Steve Ballmer: Your bonuses this year will be based upon the following formula. 50 Percent will be the performance of Windows 8, 50 percent will be upon the performance of some guy in our marketing department that you've never meet. Since our customers find Windows 8 completely and utterly confusing. We're going to make you build a new monstrosity that we call Windows Blue, which will completely nullify all of your bonuses forever.
As a Fed, we didn't get bonuses based on sales, but rather on the 'prestige' of the project. If you worked on a 'maintenance' project you had no chance. No chance at all. But if you could hook up to a nice 'PC' project, for example (this when desk top computers were just becoming commonplace) you were all but guaranteed a bonus (or 'award' as they were called). To rub it in, the entire team would get awards. Even the 'Wally' member, and of course there were many of him. The two people that did 80% got the exact same award as the eight or nine that did the remaining 20%.
Very good Scott! And I agree with rxantos: given the stupid way management uses to calculate bonuses, Wally is the only one who's not an idiot.

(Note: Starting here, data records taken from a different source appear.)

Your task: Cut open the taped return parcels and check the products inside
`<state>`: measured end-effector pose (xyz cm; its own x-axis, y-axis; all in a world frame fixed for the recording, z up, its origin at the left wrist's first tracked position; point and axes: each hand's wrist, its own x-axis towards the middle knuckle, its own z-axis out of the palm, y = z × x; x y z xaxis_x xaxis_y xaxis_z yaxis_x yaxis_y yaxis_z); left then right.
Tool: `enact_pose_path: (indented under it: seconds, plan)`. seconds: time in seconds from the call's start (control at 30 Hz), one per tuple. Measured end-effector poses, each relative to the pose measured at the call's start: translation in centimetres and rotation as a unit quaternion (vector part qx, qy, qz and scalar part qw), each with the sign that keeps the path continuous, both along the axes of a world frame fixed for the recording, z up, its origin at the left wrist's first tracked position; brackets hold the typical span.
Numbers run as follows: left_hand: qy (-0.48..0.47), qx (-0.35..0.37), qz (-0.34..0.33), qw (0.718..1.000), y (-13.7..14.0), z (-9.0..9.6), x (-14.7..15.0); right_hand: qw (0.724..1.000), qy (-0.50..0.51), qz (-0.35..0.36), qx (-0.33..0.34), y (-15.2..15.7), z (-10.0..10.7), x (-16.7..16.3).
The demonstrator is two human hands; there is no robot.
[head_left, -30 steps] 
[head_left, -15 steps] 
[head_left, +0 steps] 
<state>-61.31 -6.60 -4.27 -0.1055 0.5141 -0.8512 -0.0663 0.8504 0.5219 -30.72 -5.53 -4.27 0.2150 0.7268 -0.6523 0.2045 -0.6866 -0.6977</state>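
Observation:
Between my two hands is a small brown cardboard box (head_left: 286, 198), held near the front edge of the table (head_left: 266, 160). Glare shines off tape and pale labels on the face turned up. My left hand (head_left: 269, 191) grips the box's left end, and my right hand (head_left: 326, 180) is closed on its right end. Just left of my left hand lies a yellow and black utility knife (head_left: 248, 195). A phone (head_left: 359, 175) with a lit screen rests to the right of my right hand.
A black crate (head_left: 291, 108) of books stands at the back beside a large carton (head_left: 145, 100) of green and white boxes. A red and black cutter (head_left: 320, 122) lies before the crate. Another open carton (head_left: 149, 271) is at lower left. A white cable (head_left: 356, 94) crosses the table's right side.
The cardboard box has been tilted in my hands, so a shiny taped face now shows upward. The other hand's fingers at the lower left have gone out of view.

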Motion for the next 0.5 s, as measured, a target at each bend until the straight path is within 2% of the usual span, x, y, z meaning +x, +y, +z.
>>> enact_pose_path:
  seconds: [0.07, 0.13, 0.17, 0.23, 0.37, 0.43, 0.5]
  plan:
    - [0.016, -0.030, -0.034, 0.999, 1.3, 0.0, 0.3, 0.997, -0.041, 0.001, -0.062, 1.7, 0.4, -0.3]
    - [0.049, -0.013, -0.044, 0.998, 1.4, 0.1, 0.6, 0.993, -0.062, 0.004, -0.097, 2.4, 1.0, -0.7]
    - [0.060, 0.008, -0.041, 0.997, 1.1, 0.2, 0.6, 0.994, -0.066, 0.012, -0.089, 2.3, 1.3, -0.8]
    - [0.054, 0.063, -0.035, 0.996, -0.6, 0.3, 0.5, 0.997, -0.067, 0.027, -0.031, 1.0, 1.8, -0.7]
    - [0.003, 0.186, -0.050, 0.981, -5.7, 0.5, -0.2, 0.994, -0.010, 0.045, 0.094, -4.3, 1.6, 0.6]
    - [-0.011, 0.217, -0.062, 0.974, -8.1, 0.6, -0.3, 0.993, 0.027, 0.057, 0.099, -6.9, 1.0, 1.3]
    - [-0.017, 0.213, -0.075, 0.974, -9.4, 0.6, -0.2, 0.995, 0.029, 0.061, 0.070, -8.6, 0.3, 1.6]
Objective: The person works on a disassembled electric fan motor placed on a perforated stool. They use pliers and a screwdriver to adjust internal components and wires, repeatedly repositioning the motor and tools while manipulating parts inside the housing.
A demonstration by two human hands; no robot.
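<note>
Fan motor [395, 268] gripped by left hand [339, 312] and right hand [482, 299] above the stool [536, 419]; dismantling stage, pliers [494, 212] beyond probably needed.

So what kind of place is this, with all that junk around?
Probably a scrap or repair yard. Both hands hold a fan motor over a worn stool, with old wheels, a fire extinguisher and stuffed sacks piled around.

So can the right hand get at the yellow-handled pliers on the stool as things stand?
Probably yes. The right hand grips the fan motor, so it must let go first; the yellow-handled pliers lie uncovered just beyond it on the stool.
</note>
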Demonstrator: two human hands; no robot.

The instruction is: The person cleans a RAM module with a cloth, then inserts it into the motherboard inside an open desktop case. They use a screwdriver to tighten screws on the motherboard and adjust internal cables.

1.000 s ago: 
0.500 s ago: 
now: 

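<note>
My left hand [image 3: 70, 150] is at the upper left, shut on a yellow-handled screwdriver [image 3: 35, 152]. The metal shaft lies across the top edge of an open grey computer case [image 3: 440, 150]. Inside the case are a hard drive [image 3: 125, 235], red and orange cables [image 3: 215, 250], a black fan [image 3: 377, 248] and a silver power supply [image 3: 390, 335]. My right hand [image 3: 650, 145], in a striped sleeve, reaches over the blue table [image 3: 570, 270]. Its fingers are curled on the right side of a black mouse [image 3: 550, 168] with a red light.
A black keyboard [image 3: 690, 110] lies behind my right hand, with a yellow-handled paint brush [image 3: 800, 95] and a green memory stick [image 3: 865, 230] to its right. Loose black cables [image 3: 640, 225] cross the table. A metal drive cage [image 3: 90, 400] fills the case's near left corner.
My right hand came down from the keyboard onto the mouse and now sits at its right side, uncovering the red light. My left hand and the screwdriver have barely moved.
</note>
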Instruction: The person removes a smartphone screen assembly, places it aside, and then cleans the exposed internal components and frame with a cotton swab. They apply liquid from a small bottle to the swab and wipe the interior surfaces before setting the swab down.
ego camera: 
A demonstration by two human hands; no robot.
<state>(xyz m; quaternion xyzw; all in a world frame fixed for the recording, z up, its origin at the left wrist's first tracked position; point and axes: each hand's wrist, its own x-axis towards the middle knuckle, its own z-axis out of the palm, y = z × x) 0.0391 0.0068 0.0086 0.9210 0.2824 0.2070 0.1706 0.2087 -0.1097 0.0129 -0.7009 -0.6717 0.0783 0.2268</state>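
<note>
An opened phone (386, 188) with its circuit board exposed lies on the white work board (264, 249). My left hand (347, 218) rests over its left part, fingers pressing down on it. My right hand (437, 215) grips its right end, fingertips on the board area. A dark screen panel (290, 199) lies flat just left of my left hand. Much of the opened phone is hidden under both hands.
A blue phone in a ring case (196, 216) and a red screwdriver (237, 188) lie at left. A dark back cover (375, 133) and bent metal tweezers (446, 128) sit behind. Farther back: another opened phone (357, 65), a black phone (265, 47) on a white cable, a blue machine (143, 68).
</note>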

In my company, "top performers" got whatever % as a bonus, and "bottom performers" got a lower %, with most workers being in between. Icalculated that (for my salary) the difference between working hard to be top performer and slacking off like a bottom performer was equivalent to one ticket to the movies per pay period... now, that's an incentive to work hard! Oh... did I mention that the company went down (surprise!), and the CEO retired on his ocean front property, complaining that the insurance premium on his yacht just went up.